Just over a week later, Hüsler made his ATP main draw singles debut at the Swiss Open Gstaad, where he recorded his first ATP win defeating former top-10 player Nicolás Almagro in a third-set tiebreaker in the first round, before losing to Facundo Bagnis in the second round. Hüsler received a wildcard into the doubles draw for the Swiss Indoors for the second consecutive year, this time with Verbeek as his partner. The pair upset Michael Venus and Raven Klaasen, the top seeds for the tournament and world No. 7 doubles partnership in the 2018 Doubles Team Race Rankings in the first round.

2019: First Challenger singles title & Top 300 debut
On April 21, 2019, Hüsler won his first Challenger title at the 2019 San Luis Open Challenger Tour by beating Adrian Menendez-Maceiras 7–5, 7–6 in the final. As a result, he moved 70 positions up into the top 300 on 22 April at world No. 281 in singles.

2020: Two Challengers titles, First ATP semifinal & Top 150 debut 
Hüsler reached the semifinals of the Austrian Open Kitzbühel, where he beat world No. 12 Fabio Fognini in the second round. As a result, he reached the top 150 at world No. 149 on 9 November 2020.

2021: Maiden ATP doubles title 
He won his maiden ATP doubles title at the 2021 Swiss Open Gstaad, partnering Dominic Stricker, defeating Polish pair Szymon Walków and Jan Zielinski.

In September, partnering also with Stricker, he reached the final of the 2021 Challenger Biel/Bienne, Switzerland but withdrew.

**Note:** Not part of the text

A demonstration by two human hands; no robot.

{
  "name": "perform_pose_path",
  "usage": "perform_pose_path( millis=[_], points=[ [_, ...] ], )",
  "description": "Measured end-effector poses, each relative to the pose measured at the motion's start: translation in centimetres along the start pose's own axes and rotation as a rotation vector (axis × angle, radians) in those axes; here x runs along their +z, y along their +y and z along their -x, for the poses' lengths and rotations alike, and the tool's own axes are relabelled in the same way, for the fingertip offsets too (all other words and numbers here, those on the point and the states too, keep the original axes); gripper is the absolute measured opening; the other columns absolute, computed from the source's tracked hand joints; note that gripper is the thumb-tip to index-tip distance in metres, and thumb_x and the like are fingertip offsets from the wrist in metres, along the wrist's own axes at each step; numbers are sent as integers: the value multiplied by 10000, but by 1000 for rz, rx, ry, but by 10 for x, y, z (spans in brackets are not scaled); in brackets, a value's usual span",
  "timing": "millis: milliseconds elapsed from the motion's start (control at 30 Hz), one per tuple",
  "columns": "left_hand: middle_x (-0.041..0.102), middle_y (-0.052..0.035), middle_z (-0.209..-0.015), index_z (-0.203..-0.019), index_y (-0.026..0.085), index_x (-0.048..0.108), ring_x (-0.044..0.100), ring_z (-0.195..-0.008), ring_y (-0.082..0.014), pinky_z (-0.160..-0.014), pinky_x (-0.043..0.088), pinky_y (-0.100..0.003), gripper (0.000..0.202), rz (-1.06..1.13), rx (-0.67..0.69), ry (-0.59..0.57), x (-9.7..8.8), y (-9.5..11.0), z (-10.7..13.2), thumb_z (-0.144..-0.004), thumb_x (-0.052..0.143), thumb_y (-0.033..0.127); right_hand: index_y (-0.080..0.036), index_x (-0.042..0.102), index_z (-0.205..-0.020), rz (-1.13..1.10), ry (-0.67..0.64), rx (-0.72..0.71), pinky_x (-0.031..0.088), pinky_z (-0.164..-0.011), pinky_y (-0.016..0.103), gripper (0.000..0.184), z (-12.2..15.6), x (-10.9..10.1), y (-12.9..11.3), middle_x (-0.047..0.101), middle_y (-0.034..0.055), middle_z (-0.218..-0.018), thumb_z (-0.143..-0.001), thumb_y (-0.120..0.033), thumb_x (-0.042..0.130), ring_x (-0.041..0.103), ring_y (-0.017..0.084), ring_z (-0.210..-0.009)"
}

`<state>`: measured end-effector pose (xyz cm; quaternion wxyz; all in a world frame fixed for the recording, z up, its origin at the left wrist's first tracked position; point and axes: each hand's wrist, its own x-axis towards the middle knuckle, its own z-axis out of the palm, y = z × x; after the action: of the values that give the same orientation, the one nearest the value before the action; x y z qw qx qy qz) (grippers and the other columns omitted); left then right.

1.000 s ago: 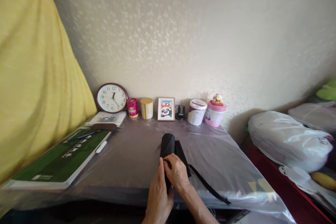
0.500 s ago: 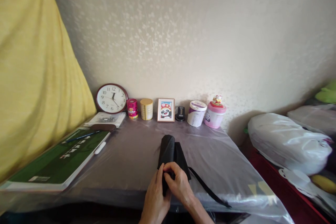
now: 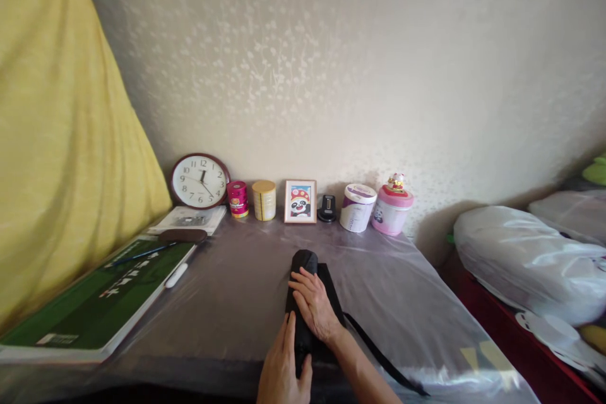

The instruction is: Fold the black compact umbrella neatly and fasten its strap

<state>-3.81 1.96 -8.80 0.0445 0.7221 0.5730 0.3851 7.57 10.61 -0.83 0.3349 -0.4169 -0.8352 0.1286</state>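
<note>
A black cloth roll, which looks like a folded umbrella (image 3: 303, 259), lies lengthwise on the table, its far end pointing toward the wall. My left hand (image 3: 285, 360) grips the near end, with fingers along the left side and thumb on the right. Farther up, my right hand (image 3: 315, 306) is laid across the roll, fingers curved over its top toward the left side; its thumb is hard to make out. Beside the roll on the right is a flat piece of black cloth (image 3: 330, 284), partly under my right wrist. A long black strap (image 3: 386, 363) trails from there to the table's front edge.
Plastic film covers the table (image 3: 227, 297). A green book (image 3: 95, 300), blue pen (image 3: 142, 255) and white marker (image 3: 177, 276) lie left. Along the wall stand a clock (image 3: 199, 181), a panda picture (image 3: 300, 202) and several canisters (image 3: 358, 208). Plastic bags (image 3: 521, 259) are at right.
My right hand has left its pinch beside the left hand and moved up the roll, fingers now stretched across it. My left hand has slid slightly nearer me. The view has shifted a little.
</note>
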Motion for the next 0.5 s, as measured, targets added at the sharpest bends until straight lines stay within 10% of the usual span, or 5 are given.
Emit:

As a result, he reached a month later a new career-high doubles ranking of World No. 132 on 25 October 2021. He also reached the final in singles, where he lost to Liam Broady but climbed to No. 155 on 18 October 2021. 

He finished the year ranked No. 188 in singles.

2022: Major & Masters & top 60 debut, Swiss No. 1, Maiden ATP singles title
In April he won two more Challenger titles in Mexico. As a result, he reached a career-high ranking of No. 121 on 9 May 2022.

In June, at the 2022 Halle Open he qualified for his first ATP 500 tournament but lost to Mackenzie McDonald. Hüsler made his Grand Slam debut after qualifying for Wimbledon, where he lost to lucky loser Hugo Grenier, who was also making his debut, in the first round in five sets.

At the 2022 Swedish Open he defeated seventh seed Holger Rune in the first round before losing to Laslo Djere. As a result, he reached the top 100 at World No. 99 on 18 July 2022. He became the Swiss No. 1 player until 8 August 2022.

At the 2022 Winston-Salem Open he reached only his second career quarterfinal as a qualifier after getting a second round bye after seventh seed Sebastian Baez withdrew, defeating previous year finalist and wildcard Mikael Ymer and defending champion and eleventh seed Ilya Ivashka. Next, he reached the semifinals for the second time ever in his career defeating thirteenth seed Jack Draper in straight sets. He was only the fourth qualifier to reach the tournament semifinals ever. He lost again to Laslo Đere in the semifinal. As a result, he reached a new career high ranking of No. 85 becoming again the Swiss No. 1 player on 29 August 2022.

At the 2022 Sofia Open he reached his first ATP final with a win over fourth seed Lorenzo Musetti. He defeated again fifth seed Holger Rune to win his maiden ATP title. As a result, he climbed 31 spots to a new career-high of No. 64 in the rankings on 3 October 2022.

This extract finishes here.